Activity:
Your copy of the listing should match it exactly, only without pictures.

Extracted information:
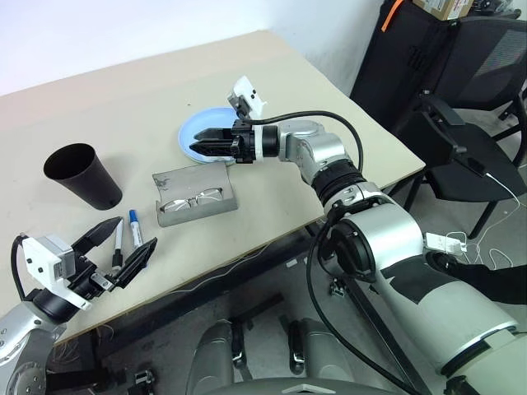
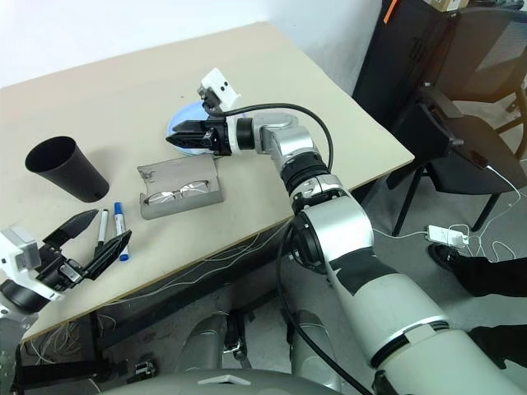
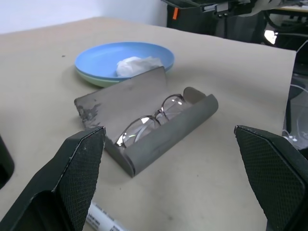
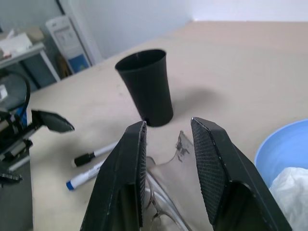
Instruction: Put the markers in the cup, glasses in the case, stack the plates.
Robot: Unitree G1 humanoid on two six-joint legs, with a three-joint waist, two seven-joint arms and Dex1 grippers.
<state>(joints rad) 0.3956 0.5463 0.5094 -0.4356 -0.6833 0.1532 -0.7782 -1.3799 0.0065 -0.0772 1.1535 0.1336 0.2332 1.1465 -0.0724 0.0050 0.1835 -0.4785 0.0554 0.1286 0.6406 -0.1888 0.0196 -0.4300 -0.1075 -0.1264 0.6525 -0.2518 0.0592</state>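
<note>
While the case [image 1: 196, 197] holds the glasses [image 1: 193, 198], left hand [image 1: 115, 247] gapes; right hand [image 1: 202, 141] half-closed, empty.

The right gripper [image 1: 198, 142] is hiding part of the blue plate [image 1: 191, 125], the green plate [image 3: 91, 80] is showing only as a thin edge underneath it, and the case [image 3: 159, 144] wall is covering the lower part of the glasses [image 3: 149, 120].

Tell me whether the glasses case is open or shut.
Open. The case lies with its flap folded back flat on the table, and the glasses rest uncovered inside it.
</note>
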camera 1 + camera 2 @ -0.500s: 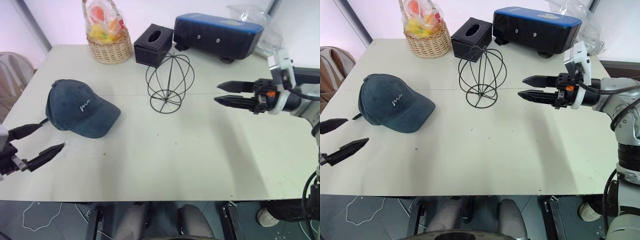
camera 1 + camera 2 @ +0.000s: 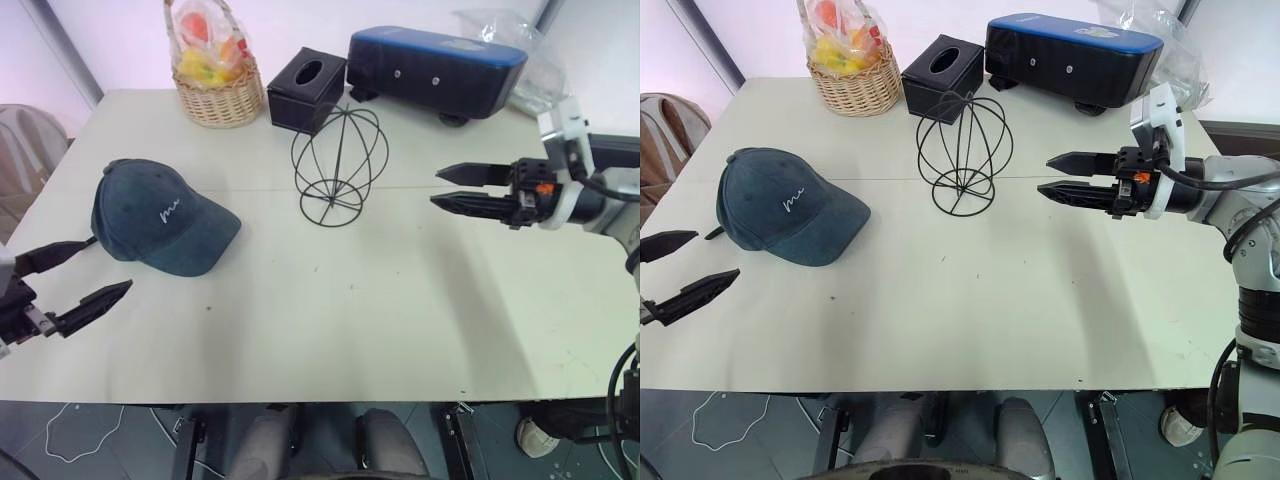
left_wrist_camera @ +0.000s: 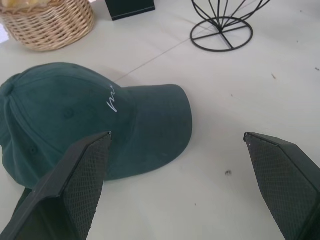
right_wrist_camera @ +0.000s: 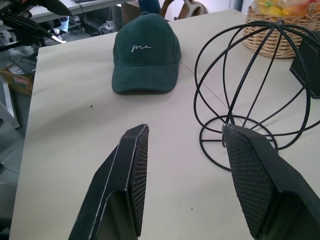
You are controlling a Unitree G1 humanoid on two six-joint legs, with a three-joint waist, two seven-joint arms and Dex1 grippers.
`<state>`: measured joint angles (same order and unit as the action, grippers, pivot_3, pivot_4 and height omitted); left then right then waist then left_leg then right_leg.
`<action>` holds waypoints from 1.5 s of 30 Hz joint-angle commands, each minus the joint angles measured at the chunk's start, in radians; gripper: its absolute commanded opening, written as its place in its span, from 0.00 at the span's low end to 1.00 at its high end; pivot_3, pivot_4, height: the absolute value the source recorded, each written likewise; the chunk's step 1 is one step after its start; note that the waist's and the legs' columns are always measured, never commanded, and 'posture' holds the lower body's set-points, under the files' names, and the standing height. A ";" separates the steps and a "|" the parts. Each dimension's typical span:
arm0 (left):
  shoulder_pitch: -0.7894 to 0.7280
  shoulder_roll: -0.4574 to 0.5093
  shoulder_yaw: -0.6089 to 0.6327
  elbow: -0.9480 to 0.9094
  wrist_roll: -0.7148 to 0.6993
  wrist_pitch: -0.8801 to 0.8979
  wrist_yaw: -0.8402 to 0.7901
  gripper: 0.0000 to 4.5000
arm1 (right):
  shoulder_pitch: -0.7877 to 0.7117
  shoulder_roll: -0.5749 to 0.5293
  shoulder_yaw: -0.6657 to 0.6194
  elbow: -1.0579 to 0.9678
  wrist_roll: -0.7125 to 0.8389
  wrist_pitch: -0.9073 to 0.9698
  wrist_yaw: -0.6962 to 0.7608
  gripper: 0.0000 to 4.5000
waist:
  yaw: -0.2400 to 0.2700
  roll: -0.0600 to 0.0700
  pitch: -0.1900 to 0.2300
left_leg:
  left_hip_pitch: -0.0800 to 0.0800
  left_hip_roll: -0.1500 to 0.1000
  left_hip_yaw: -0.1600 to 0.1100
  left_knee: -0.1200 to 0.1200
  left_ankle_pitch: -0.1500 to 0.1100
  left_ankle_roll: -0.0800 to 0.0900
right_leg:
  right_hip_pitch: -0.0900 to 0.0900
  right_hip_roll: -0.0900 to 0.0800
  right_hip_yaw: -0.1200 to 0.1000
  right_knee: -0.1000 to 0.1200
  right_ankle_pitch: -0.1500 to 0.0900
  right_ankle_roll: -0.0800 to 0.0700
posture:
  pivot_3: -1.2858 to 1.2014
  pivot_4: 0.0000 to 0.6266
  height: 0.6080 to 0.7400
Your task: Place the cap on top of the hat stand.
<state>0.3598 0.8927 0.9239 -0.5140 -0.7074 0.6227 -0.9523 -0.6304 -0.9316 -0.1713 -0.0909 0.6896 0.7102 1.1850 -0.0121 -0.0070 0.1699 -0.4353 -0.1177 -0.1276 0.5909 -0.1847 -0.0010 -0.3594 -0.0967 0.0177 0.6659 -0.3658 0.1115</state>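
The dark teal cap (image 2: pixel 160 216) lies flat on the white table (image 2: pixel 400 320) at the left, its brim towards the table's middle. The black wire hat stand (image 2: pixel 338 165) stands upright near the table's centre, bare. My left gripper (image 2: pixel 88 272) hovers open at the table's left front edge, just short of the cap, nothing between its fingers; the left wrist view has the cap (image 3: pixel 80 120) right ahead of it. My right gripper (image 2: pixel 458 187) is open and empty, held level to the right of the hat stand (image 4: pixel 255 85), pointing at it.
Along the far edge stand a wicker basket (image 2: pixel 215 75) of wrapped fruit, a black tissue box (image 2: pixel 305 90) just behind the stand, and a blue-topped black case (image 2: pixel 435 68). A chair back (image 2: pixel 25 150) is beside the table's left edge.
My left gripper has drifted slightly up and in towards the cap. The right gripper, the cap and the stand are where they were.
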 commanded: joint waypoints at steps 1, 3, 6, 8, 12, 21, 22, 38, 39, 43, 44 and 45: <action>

Result of the exercise:
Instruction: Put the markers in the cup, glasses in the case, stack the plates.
Robot: Unitree G1 humanoid on two six-joint legs, with a three-joint waist, two seven-joint arms and Dex1 grippers.
<state>(joints rad) 0.3956 0.5463 0.5094 -0.4356 -0.6833 0.1532 -0.7782 -1.3799 0.0065 -0.0772 1.1535 0.1336 0.2332 1.1465 -0.0724 0.0050 0.1835 -0.4785 0.0554 0.1286 0.6406 -0.1888 0.0196 -0.4300 -0.1075 -0.1264 0.6525 -0.2518 0.0592</state>
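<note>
While the case [image 1: 196, 197] holds the glasses [image 1: 193, 198], left hand [image 1: 115, 247] gapes; right hand [image 1: 202, 141] half-closed, empty.

The right gripper [image 1: 198, 142] is hiding part of the blue plate [image 1: 191, 125], the green plate [image 3: 91, 80] is showing only as a thin edge underneath it, and the case [image 3: 159, 144] wall is covering the lower part of the glasses [image 3: 149, 120].

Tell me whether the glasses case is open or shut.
Open. The case lies with its flap folded back flat on the table, and the glasses rest uncovered inside it.
</note>
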camera 1 + camera 2 @ -0.500s: 
camera 1 + camera 2 @ +0.000s: 
left_wrist_camera @ +0.000s: 
right_wrist_camera @ +0.000s: 
You are controlling a Unitree G1 humanoid on two six-joint legs, with a three-joint waist, two seven-joint arms and Dex1 grippers.
`<state>`: measured joint angles (same order and unit as the action, grippers, pivot_3, pivot_4 and height omitted); left then right then waist then left_leg then right_leg.
`<action>` holds waypoints from 1.5 s of 30 Hz joint-angle commands, each minus the joint angles measured at the chunk's start, in radians; gripper: its absolute commanded opening, written as its place in its span, from 0.00 at the span's low end to 1.00 at its high end; pivot_3, pivot_4, height: the absolute value the source recorded, each written likewise; the chunk's step 1 is one step after its start; note that the waist's and the legs' columns are always measured, never commanded, and 'posture' holds the lower body's set-points, under the files' names, and the standing height. A ";" separates the steps and a "|" the parts. Each dimension's typical span:
arm0 (left):
  shoulder_pitch: -0.7894 to 0.7280
  shoulder_roll: -0.4574 to 0.5093
  shoulder_yaw: -0.6089 to 0.6327
  elbow: -0.9480 to 0.9094
  wrist_roll: -0.7148 to 0.6993
  wrist_pitch: -0.8801 to 0.8979
  wrist_yaw: -0.8402 to 0.7901
  gripper: 0.0000 to 4.5000
arm1 (right):
  shoulder_pitch: -0.7877 to 0.7117
  shoulder_roll: -0.5749 to 0.5293
  shoulder_yaw: -0.6657 to 0.6194
  elbow: -1.0579 to 0.9678
  wrist_roll: -0.7125 to 0.8389
  wrist_pitch: -0.9073 to 0.9698
  wrist_yaw: -0.6962 to 0.7608
  gripper: 0.0000 to 4.5000
waist:
  yaw: -0.2400 to 0.2700
  roll: -0.0600 to 0.0700
  pitch: -0.1900 to 0.2300
left_leg:
  left_hip_pitch: -0.0800 to 0.0800
  left_hip_roll: -0.1500 to 0.1000
  left_hip_yaw: -0.1600 to 0.1100
  left_knee: -0.1200 to 0.1200
  left_ankle_pitch: -0.1500 to 0.1100
  left_ankle_roll: -0.0800 to 0.0900
right_leg:
  right_hip_pitch: -0.0900 to 0.0900
  right_hip_roll: -0.0900 to 0.0800
  right_hip_yaw: -0.1200 to 0.1000
  right_knee: -0.1000 to 0.1200
  right_ankle_pitch: -0.1500 to 0.0900
  right_ankle_roll: -0.0800 to 0.0700
posture:
  pivot_3: -1.2858 to 1.2014
  pivot_4: 0.0000 to 0.6266
  height: 0.6080 to 0.7400
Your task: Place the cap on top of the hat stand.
<state>0.3598 0.8927 0.9239 -0.5140 -0.7074 0.6227 -0.9523 -0.6304 -0.9316 -0.1713 -0.0909 0.6896 0.7102 1.1850 -0.0121 -0.0070 0.1699 -0.4353 -0.1177 -0.1276 0.5909 -0.1847 -0.0010 -0.3594 -0.0967 0.0177 0.6659 -0.3658 0.1115</state>
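The dark teal cap (image 2: pixel 160 216) lies flat on the white table (image 2: pixel 400 320) at the left, its brim towards the table's middle. The black wire hat stand (image 2: pixel 338 165) stands upright near the table's centre, bare. My left gripper (image 2: pixel 88 272) hovers open at the table's left front edge, just short of the cap, nothing between its fingers; the left wrist view has the cap (image 3: pixel 80 120) right ahead of it. My right gripper (image 2: pixel 458 187) is open and empty, held level to the right of the hat stand (image 4: pixel 255 85), pointing at it.
Along the far edge stand a wicker basket (image 2: pixel 215 75) of wrapped fruit, a black tissue box (image 2: pixel 305 90) just behind the stand, and a blue-topped black case (image 2: pixel 435 68). A chair back (image 2: pixel 25 150) is beside the table's left edge.
My left gripper has drifted slightly up and in towards the cap. The right gripper, the cap and the stand are where they were.
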 commanded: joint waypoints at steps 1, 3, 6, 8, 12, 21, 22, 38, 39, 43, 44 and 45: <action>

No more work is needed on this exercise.